> [PROMPT]:
Repeat each entry as written and leave the images out of the copy.

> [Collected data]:
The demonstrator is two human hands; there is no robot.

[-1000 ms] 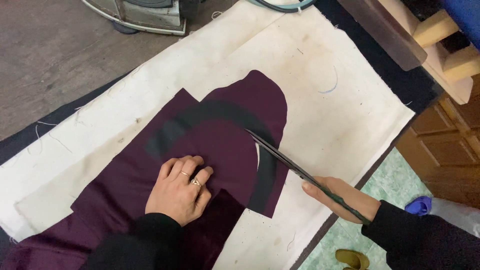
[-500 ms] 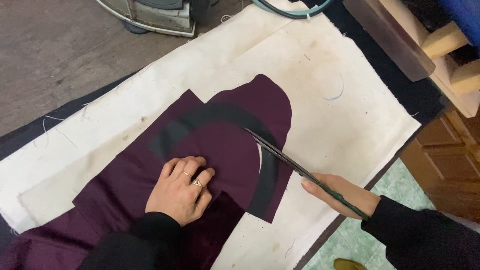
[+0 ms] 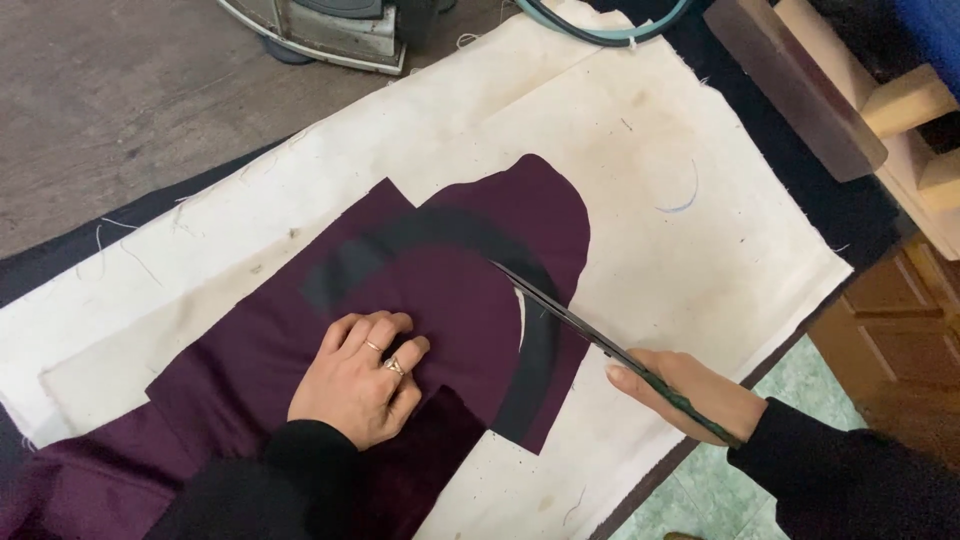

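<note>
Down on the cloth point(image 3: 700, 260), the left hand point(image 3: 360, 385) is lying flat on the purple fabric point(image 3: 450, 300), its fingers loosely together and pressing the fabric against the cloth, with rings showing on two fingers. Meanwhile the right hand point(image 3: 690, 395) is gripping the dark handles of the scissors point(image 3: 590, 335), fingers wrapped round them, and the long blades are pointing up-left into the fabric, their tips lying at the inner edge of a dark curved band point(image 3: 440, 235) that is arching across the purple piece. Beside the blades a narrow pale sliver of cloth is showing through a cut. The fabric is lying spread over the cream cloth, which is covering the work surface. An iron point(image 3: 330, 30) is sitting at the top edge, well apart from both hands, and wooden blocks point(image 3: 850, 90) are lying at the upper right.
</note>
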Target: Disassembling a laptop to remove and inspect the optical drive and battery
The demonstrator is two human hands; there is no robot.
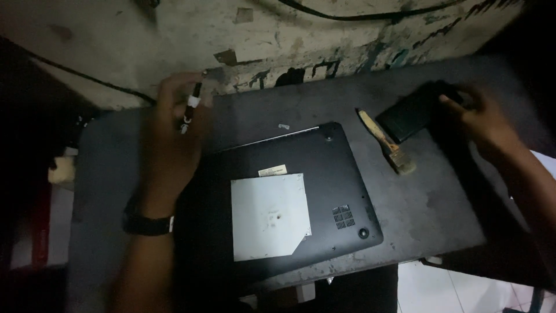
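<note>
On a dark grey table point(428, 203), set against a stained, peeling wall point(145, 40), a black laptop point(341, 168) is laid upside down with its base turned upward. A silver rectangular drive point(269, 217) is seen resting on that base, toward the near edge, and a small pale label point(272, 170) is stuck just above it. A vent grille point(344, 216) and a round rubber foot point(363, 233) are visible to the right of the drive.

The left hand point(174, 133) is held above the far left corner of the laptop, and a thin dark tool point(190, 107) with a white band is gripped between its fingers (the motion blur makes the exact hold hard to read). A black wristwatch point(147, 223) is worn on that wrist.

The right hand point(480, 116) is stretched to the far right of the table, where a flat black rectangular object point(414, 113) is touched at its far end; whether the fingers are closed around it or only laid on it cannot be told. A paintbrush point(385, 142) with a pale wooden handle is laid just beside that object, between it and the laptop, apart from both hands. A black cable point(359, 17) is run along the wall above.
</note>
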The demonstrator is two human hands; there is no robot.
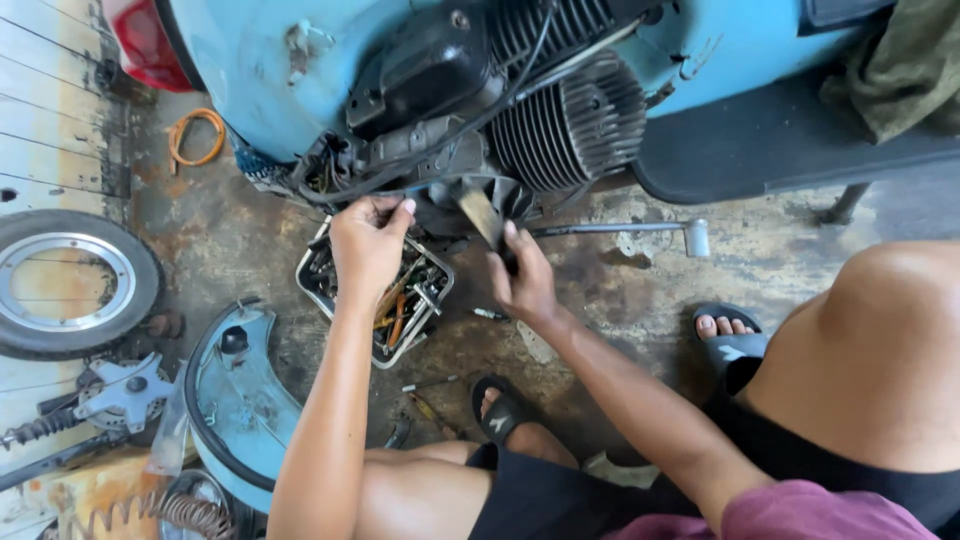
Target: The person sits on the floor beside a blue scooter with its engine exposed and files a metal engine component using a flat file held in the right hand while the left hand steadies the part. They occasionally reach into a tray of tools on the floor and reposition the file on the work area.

> [WRITTEN RESPONSE]:
The demonstrator is two human hands; there is no robot.

[-1000 ms] 
[-500 ms] 
[+0 ms] 

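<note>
Down on the cloth point(image 3: 700, 260), the left hand point(image 3: 360, 385) is lying flat on the purple fabric point(image 3: 450, 300), its fingers loosely together and pressing the fabric against the cloth, with rings showing on two fingers. Meanwhile the right hand point(image 3: 690, 395) is gripping the dark handles of the scissors point(image 3: 590, 335), fingers wrapped round them, and the long blades are pointing up-left into the fabric, their tips lying at the inner edge of a dark curved band point(image 3: 440, 235) that is arching across the purple piece. Beside the blades a narrow pale sliver of cloth is showing through a cut. The fabric is lying spread over the cream cloth, which is covering the work surface. An iron point(image 3: 330, 30) is sitting at the top edge, well apart from both hands, and wooden blocks point(image 3: 850, 90) are lying at the upper right.
</note>
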Target: Disassembling a laptop to remove and inspect the optical drive and battery
The demonstrator is two human hands; there is no robot.
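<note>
On a dark grey table point(428, 203), set against a stained, peeling wall point(145, 40), a black laptop point(341, 168) is laid upside down with its base turned upward. A silver rectangular drive point(269, 217) is seen resting on that base, toward the near edge, and a small pale label point(272, 170) is stuck just above it. A vent grille point(344, 216) and a round rubber foot point(363, 233) are visible to the right of the drive.

The left hand point(174, 133) is held above the far left corner of the laptop, and a thin dark tool point(190, 107) with a white band is gripped between its fingers (the motion blur makes the exact hold hard to read). A black wristwatch point(147, 223) is worn on that wrist.

The right hand point(480, 116) is stretched to the far right of the table, where a flat black rectangular object point(414, 113) is touched at its far end; whether the fingers are closed around it or only laid on it cannot be told. A paintbrush point(385, 142) with a pale wooden handle is laid just beside that object, between it and the laptop, apart from both hands. A black cable point(359, 17) is run along the wall above.
</note>
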The demonstrator is two human hands; there is no robot.
Target: The person sits on the floor beside a blue scooter with its engine exposed and files a metal engine component using a flat file held in the right hand while the left hand steadies the part. They occasionally reach into a tray of tools on the floor and reposition the file on the work area.

This output has come to an end.